[Saved data entries]
────────────────────

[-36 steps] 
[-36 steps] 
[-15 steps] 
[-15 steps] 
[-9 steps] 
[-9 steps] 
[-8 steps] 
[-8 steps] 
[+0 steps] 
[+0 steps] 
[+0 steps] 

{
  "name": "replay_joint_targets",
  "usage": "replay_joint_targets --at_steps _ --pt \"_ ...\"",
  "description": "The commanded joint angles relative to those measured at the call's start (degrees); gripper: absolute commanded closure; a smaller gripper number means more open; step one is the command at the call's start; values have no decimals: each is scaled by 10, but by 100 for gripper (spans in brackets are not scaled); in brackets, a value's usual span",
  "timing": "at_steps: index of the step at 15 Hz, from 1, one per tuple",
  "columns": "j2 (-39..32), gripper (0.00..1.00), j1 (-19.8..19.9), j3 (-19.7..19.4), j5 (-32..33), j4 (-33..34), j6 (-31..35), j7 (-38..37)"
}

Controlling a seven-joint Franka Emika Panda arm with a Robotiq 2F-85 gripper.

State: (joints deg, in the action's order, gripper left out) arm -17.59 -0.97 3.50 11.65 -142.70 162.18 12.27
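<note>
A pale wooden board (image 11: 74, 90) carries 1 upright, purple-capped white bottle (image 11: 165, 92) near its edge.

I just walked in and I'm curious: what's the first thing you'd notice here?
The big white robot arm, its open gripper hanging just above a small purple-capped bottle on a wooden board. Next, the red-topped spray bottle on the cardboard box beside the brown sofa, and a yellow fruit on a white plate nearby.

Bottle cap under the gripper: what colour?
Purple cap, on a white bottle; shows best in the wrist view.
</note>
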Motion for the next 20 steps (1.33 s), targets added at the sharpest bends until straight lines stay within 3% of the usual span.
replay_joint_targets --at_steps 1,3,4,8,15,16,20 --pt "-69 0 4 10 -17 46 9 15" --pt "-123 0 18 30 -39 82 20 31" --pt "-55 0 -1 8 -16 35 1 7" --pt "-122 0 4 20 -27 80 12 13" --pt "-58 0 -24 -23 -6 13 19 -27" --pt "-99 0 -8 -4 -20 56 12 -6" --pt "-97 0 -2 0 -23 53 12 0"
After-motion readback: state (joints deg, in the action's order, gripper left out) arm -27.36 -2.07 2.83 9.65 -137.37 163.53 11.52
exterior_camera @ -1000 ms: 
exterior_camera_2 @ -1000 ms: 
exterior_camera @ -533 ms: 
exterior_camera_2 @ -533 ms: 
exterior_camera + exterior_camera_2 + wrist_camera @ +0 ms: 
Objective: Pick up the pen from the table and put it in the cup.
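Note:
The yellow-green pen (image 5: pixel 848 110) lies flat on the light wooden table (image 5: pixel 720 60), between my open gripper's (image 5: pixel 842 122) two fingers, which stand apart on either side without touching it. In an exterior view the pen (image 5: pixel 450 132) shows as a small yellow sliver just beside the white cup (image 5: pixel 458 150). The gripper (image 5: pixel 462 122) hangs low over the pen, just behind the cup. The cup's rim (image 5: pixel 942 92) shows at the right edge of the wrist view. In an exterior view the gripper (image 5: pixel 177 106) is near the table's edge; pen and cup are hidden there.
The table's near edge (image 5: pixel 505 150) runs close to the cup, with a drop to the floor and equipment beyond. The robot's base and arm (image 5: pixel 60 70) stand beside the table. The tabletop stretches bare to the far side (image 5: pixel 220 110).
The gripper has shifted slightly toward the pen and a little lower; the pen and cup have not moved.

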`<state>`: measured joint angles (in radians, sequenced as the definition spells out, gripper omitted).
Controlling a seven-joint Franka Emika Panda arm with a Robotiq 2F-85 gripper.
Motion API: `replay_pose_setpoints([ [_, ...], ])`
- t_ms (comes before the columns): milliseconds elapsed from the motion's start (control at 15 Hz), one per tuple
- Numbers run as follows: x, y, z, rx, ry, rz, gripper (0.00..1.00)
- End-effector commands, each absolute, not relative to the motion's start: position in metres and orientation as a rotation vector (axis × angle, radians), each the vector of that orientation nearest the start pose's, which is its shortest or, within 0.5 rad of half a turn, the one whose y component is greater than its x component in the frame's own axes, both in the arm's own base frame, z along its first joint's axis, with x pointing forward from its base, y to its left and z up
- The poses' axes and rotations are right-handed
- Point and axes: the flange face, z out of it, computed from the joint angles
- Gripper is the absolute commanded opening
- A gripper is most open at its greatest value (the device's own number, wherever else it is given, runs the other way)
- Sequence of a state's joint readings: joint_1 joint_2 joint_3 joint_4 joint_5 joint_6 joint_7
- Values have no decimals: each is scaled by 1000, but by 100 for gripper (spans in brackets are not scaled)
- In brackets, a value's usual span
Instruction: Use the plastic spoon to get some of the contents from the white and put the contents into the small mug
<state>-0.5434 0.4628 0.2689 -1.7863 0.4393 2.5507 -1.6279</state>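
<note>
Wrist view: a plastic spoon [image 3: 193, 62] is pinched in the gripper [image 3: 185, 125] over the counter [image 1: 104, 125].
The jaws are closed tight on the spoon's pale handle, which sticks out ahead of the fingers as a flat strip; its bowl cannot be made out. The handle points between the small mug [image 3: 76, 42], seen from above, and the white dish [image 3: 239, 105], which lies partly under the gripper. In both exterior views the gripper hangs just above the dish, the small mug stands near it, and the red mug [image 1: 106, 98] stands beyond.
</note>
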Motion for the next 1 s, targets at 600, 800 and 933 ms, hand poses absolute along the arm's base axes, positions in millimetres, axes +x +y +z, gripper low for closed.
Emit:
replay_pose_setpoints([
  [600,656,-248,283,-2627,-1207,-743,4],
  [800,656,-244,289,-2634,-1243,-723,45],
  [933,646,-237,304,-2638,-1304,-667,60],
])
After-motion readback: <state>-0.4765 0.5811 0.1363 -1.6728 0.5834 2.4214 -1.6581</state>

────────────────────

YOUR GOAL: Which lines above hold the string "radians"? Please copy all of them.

SOLVED PROBLEM:
`<state>`: measured joint angles (in radians, sequenced as the definition spells out, gripper omitted).
- End-effector commands, each absolute, not relative to the motion's start: position in metres and orientation as a rotation vector (axis × angle, radians), each the vector of that orientation nearest the start pose's, which is its shortest or, within 0.5 rad of half a turn, the one whose y component is greater than its x component in the frame's own axes, both in the arm's own base frame, z along its first joint's axis, with x pointing forward from its base, y to its left and z up

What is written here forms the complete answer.